Union efforts proved fruitless through the remainder of the decade and company newsletters depicted a scene of harmony at Perfection. In the September 1948 issue of the company newsletter, The Needle's Eye, Goldfarb's editorial informed employees about the state of the textile industry. He said, "we respect our associates . . . too much to kid or mislead them. . . . The truth is business is bad and many factories in soft goods lines are shutting down as did the Berkeley Woolen Mill." Goldfarb's timely reference to the previous closing of another mill must have captured the attention of his employees. Simultaneously, Perfection expanded and updated equipment, spending seventy five thousand dollars to install new Singer sewing machines and thirty thousand dollars to add an annex to the factory complex. Other improvements included a new parking lot, office supply room and new private offices for the Polands.23

In December 1949, a statement in The Needle's Eye from company president J. R. Poland recounted the previous year and forecast a bright future for Perfection. Appealing to the familial sensibilities of the workers, he said,

so it is TOGETHER and only TOGETHER can we face 1950 in faith and confidence -- confidence in the "Perfection Way of Life." With this famous team going hand-in-hand we're in a better position than ever before to make 1950 the busiest and most profitable year Perfection and Perfectioners have ever experienced. May this be a happy holiday season for you and yours.24

On September 9, 1950, union organizer Joseph Lewis informed Perfection workers that union representatives and Perfection owners were meeting with the NLRB. He apprised workers of the company's attempts to prevent an election in the plant by demanding that employees in Perfection's Keyser and Ranson mills be included. Lewis argued that this was merely a company ploy to stonewall union efforts to organize Perfection workers.25

These obstacles did not deter the union, which, for approximately twenty years, had attempted to organize Perfection workers. Organizers continued soliciting support from employees and their persistence paid off. The ILGWU sent informative letters assuring workers they were not alone in their struggle. Prior to the NLRB-ordered election in 1950, Poland encouraged workers to vote and reminded them of Perfection's forty-five years of service in Martinsburg. He insisted the election would determine whether or not the workers appreciated their jobs with the company. Poland concluded, "we want every employee of the Martinsburg plant to express, by his or her secret vote, exactly how he or she feels. Don't let anybody else do your thinking. Think for yourself, and act for what you believe to be your best interest."26

Tensions mounted and allegations from both sides exacerbated the problems.
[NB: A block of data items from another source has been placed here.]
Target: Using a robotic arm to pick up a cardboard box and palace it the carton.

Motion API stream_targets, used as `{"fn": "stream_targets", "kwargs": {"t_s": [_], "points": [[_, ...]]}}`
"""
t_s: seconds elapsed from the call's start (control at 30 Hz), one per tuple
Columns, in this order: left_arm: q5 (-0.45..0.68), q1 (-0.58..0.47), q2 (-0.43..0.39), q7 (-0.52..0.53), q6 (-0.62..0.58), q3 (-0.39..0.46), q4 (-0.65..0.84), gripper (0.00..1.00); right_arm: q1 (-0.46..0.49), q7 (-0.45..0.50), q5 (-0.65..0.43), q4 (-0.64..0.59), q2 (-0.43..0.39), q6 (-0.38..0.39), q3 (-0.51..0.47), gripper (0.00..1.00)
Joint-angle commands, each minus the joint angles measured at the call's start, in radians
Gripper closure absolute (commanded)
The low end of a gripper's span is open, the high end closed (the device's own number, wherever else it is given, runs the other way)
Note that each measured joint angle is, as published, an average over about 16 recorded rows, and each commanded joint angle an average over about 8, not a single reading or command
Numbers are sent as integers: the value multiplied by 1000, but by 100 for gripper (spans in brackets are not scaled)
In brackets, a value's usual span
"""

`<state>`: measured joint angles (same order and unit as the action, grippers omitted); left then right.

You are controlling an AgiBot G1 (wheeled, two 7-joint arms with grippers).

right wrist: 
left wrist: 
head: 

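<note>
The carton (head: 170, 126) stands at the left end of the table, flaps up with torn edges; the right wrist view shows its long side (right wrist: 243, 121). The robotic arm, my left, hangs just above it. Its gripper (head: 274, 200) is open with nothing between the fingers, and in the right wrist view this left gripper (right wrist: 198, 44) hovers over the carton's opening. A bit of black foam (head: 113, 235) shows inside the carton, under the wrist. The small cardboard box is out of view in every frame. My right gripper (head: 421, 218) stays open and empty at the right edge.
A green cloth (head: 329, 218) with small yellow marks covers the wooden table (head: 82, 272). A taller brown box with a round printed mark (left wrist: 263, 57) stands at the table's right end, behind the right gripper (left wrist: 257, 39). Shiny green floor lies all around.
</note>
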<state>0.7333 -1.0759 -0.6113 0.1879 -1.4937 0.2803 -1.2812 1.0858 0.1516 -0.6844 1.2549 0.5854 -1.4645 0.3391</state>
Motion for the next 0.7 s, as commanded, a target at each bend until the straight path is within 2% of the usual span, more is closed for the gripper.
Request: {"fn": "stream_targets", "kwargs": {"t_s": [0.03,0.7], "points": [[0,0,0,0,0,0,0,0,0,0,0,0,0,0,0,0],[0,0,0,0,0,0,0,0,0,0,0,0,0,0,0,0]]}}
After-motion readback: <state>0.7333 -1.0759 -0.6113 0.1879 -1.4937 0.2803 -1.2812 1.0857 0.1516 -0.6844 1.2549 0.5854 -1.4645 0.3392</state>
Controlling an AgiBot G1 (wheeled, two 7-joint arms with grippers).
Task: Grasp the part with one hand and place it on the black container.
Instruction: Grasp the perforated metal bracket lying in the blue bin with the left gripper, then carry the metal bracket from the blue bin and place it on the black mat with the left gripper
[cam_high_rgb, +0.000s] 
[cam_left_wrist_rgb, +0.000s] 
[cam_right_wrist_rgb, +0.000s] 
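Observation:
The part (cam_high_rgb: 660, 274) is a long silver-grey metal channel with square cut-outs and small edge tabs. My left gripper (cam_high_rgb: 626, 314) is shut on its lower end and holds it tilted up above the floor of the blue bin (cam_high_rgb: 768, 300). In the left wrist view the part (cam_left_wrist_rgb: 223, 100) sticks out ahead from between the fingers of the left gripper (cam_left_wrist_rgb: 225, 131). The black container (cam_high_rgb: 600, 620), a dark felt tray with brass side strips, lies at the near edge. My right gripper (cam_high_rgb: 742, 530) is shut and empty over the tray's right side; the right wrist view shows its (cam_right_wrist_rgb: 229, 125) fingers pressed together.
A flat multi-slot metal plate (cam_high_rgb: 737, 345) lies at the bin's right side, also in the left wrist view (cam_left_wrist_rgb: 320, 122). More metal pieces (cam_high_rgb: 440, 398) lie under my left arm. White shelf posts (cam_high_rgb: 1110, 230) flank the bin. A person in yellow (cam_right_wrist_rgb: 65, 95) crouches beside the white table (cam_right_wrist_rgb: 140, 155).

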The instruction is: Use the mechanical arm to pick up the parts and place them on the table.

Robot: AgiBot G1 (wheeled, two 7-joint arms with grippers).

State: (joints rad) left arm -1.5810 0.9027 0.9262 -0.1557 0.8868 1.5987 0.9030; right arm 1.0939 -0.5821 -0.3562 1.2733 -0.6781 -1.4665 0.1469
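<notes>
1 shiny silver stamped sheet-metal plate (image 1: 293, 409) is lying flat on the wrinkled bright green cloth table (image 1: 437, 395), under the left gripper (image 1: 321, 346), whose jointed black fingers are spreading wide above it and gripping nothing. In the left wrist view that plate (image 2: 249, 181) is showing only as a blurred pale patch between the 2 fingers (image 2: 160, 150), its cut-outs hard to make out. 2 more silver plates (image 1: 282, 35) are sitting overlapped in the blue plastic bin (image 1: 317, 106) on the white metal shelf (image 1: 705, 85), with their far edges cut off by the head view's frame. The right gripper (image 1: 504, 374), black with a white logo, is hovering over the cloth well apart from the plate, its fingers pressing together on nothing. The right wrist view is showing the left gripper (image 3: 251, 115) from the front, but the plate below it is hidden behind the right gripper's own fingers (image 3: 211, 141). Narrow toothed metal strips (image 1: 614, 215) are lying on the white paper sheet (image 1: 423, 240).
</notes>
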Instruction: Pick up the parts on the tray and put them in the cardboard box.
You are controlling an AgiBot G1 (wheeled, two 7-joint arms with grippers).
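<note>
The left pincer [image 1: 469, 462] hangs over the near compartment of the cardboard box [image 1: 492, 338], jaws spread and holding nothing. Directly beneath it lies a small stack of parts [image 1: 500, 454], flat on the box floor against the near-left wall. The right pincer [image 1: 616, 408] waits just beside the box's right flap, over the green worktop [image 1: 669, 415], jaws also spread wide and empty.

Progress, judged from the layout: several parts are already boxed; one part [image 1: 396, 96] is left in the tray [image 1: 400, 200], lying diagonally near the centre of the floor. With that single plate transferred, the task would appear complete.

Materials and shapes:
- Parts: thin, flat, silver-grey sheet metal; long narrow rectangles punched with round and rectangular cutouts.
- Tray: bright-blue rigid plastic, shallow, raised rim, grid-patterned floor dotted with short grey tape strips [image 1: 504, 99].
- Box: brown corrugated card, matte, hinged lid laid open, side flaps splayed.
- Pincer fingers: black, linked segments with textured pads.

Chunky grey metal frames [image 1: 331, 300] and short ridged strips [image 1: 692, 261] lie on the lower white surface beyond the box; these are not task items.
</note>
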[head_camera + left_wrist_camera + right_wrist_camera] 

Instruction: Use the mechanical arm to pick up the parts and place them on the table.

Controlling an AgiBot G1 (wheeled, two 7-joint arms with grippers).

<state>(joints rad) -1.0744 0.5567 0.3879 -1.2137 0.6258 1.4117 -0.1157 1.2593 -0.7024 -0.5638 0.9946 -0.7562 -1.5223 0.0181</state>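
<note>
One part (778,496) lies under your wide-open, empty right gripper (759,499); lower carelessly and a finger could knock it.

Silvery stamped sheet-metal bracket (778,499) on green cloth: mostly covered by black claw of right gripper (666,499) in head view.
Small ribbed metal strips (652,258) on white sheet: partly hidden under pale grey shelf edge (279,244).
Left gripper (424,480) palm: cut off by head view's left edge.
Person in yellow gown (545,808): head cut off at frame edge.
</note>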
Both union and company officials accused the other of lying to the workers. Factory owners believed organized labor was indirectly accountable for the closing of two of the city's factories between 1948 and 1953 and feared the same fate awaited Perfection. On November 24, 1950, Poland informed employees the company had operated at a loss fifteen weeks annually for ten years, but reminded them he had kept the plant open despite the loss. "During those fifteen weeks . . . I could have closed this plant and saved thousands upon thousands of dollars." Poland warned that other plants in Martinsburg with union representation had been forced to close. "What has become of the Berkeley Woolen Company?" he asked. He told employees there was a waiting list of 250 potential workers wanting jobs at Perfection and left his employees no doubt that there were people ready to fill their positions.26 In the November 30, 1950, election only 70 of the 414 eligible voters voted in favor of the ILGWU, an overwhelming victory for company management.27

In 1952, the union renewed its campaign to organize Perfection workers. Throughout the year, the union sent a barrage of literature informing workers of the significant inroads made in other southern textile plants. Officials hoped Perfection workers would follow the lead of the four hundred fifty thousand other Americans who had joined the ILGWU. They used fliers to warn employees their jobs would never be secure and workers with twenty to thirty years of service could lose their jobs without collective bargaining. 28

Two decades of unrelenting union drives culminated in 1952 when Perfection fired Joe Sirbaugh, who had been with the company since October 1945. When he was hired, management made the company position clear on union activity. Sirbaugh explained, "`Mr. Poland asked me if I was in favor of the union. I told him that I was, a 100 percent -- that I held two cards.' Mr. Poland said, `my gracious, you don't have to pay that money out. You can take that and buy cokes. You don't need a union here. We have a peaceful and gloriful place to work'."29 Sirbaugh contended that Bill Atkinson, personnel director and Poland's son-in-law, carefully scrutinized his work during the next few years. During his shift, Sirbaugh often observed Atkinson watching him from a distance.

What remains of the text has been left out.